I happen to agree with this, but let's assume for a moment that, in some objective sense, Uncharted gets more things right than Halo does. I would argue that the review scores make sense even so. It absolutely makes sense to rate otherwise identical games differently if one is an established and popular IP while another uses unknown characters.
This is because no one reads reviews to make conclusions about games as art. It's a tiny minority of gamers that even believe that games can be art, and even fewer really care whether or not a given game is good art. People read reviews to get an idea of how much they would enjoy a game (in order to make purchasing decisions) and review scores are meant to distill all of the information in the review into an easy to understand format. Almost all of us find that average review scores correlate very, very well with how worth purchasing a game is.

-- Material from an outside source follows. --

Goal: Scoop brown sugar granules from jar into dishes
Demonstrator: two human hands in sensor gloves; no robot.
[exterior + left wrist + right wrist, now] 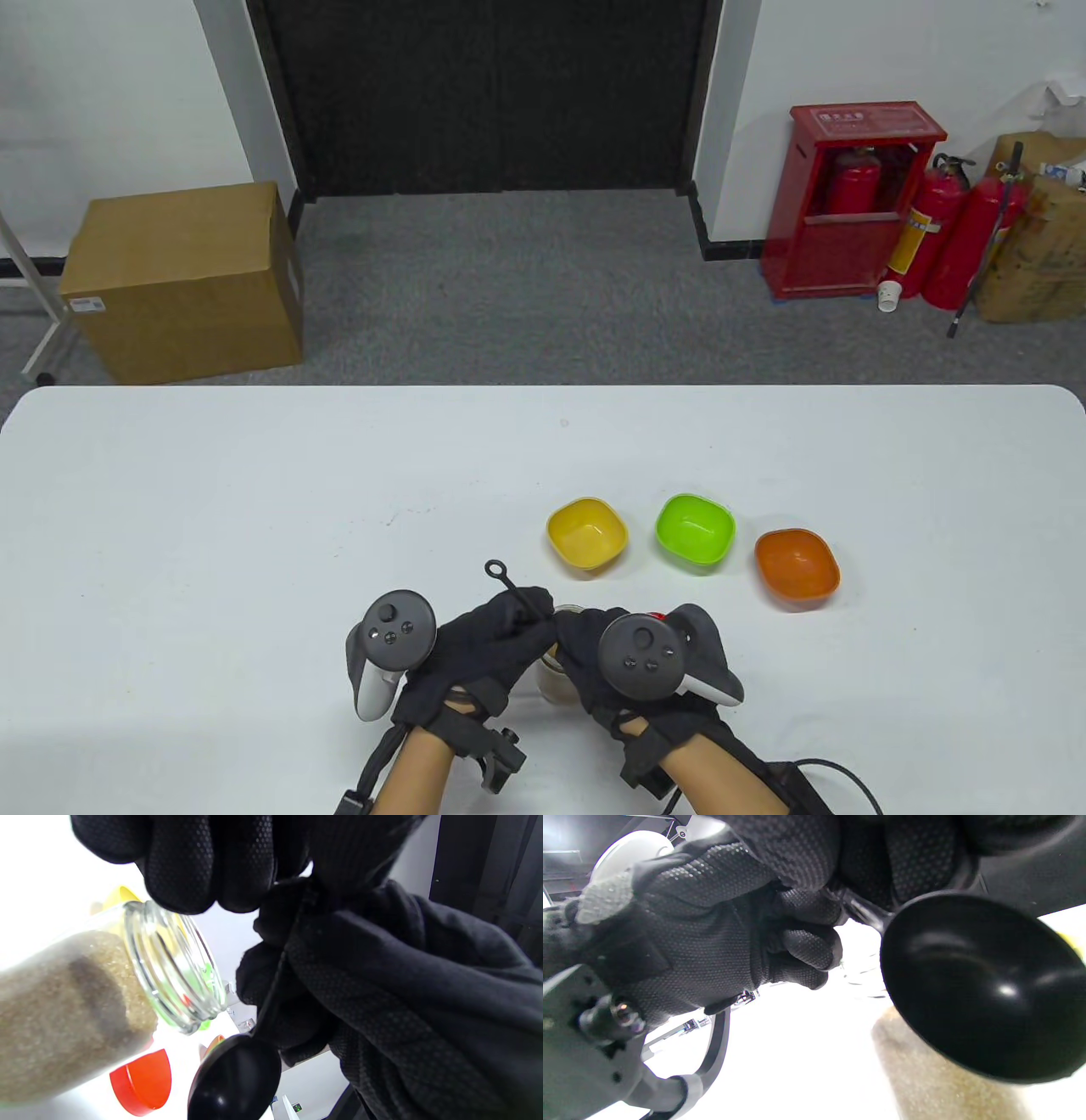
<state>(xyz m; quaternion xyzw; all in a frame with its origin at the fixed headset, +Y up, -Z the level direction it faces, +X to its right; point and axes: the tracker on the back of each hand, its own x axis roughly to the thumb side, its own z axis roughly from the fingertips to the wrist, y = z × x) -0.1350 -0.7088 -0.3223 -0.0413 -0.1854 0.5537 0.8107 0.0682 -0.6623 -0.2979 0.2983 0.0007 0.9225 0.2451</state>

So we then have to determine what makes a game enjoyable and worth purchasing. It's readily apparent that IP matters. A huge part of the appeal of Smash Bros is that it's Nintendo characters beating each other up. I wouldn't enjoy the game as much if it didn't have Mario, Zelda, and Samus in it, even if it had characters with identical move sets but different skins. Part of what makes Mario games so enjoyable is the very fact that they are Mario games, and it absolutely makes sense to factor this into a score. A big part of what made Halo 3 worth purchasing for so many people is the mere fact that it is the sequel to Halo 2. Any honest review has to consider this information.
Moving on,
Million - you've just prescribed a time-consuming process when all the average person wants to do is google the game's title, make sure it's decent, and pick it up from a store. Further, no one can do that for all games - one has to pick and choose which games to take an interest in in the first place, and at the very least average review scores provide a useful metric for this.